> TASK OBJECTIVE
Please return every line of the records below that contains the word "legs".

Saved entries:
-------------------------

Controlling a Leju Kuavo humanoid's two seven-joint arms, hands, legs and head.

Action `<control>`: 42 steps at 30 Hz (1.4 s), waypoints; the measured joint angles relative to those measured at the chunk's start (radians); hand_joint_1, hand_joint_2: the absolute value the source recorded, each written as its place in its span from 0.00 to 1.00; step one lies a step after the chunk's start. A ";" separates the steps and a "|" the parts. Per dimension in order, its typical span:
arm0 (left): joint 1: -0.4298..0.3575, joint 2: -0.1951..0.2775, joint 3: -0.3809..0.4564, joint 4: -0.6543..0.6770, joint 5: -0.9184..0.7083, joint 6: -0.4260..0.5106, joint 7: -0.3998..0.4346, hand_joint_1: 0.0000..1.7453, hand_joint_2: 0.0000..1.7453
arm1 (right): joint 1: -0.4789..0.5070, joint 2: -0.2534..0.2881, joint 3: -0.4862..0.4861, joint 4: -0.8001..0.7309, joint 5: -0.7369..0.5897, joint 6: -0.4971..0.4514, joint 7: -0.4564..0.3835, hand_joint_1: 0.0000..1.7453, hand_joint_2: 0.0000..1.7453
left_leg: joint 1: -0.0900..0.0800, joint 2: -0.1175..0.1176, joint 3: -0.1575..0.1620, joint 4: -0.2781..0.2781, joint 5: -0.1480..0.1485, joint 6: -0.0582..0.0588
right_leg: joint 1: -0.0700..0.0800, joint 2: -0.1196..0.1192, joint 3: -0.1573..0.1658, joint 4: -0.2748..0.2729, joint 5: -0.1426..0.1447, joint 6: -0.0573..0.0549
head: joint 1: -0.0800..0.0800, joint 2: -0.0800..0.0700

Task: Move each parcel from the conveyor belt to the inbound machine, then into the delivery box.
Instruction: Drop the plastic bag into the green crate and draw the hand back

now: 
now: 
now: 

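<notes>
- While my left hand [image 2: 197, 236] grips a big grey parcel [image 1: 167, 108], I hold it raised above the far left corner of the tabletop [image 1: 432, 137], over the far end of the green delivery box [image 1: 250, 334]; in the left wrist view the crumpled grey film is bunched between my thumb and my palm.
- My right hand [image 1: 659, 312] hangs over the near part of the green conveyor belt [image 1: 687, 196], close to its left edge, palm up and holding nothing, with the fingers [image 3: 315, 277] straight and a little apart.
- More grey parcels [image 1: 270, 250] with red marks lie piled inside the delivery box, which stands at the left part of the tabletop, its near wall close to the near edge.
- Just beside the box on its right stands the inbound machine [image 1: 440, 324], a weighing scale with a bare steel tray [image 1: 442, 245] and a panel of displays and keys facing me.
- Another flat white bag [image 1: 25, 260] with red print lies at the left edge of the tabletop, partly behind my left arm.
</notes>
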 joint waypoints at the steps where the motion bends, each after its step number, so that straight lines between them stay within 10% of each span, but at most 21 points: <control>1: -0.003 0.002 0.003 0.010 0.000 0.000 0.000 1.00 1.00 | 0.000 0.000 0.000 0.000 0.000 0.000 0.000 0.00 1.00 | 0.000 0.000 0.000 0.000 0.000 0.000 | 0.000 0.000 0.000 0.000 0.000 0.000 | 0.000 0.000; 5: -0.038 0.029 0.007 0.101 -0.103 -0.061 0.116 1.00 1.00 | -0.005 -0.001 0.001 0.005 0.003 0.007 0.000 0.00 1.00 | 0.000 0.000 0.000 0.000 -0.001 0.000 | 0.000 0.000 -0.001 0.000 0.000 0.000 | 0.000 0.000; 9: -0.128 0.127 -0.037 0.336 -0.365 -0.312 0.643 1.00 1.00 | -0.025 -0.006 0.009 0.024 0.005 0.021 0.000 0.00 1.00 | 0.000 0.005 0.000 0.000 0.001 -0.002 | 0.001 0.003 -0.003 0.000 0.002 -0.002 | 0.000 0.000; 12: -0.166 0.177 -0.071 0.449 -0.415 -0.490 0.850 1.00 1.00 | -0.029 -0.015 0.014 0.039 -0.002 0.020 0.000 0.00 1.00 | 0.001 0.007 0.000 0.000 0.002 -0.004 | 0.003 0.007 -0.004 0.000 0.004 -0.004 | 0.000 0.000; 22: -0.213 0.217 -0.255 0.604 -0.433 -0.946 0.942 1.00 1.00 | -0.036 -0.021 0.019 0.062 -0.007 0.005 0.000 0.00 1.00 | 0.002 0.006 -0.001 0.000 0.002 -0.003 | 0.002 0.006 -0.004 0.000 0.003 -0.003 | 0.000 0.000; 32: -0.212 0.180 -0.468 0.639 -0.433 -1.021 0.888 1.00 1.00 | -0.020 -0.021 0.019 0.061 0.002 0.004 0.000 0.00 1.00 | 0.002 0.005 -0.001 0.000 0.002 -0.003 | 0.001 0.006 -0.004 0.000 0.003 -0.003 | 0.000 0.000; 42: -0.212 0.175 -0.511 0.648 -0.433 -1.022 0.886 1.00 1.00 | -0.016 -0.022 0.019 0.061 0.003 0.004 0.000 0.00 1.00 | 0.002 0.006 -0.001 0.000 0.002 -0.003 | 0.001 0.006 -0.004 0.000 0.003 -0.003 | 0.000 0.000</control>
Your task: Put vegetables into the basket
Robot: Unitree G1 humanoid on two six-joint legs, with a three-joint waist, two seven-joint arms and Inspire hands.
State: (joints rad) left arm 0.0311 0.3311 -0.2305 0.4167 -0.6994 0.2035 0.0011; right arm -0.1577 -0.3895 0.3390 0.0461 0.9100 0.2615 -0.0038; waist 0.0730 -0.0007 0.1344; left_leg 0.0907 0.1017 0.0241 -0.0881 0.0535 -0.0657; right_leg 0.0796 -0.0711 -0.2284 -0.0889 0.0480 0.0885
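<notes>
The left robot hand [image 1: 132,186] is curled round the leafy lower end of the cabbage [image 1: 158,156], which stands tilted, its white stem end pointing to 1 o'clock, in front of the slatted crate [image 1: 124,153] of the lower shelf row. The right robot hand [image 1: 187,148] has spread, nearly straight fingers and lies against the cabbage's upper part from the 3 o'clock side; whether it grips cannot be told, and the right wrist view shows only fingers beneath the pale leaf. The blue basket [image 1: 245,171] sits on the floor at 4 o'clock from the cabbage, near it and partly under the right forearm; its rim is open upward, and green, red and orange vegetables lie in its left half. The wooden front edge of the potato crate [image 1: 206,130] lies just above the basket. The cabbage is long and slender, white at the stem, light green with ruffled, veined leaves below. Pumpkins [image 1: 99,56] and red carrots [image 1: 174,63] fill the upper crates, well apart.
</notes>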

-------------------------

> RESULT OF THE TASK
Controlling a Leju Kuavo humanoid's two seven-joint arms, hands, legs and head.
Robot: Unitree G1 humanoid on two six-joint legs, with a three-joint waist, two seven-joint arms and Inspire hands.

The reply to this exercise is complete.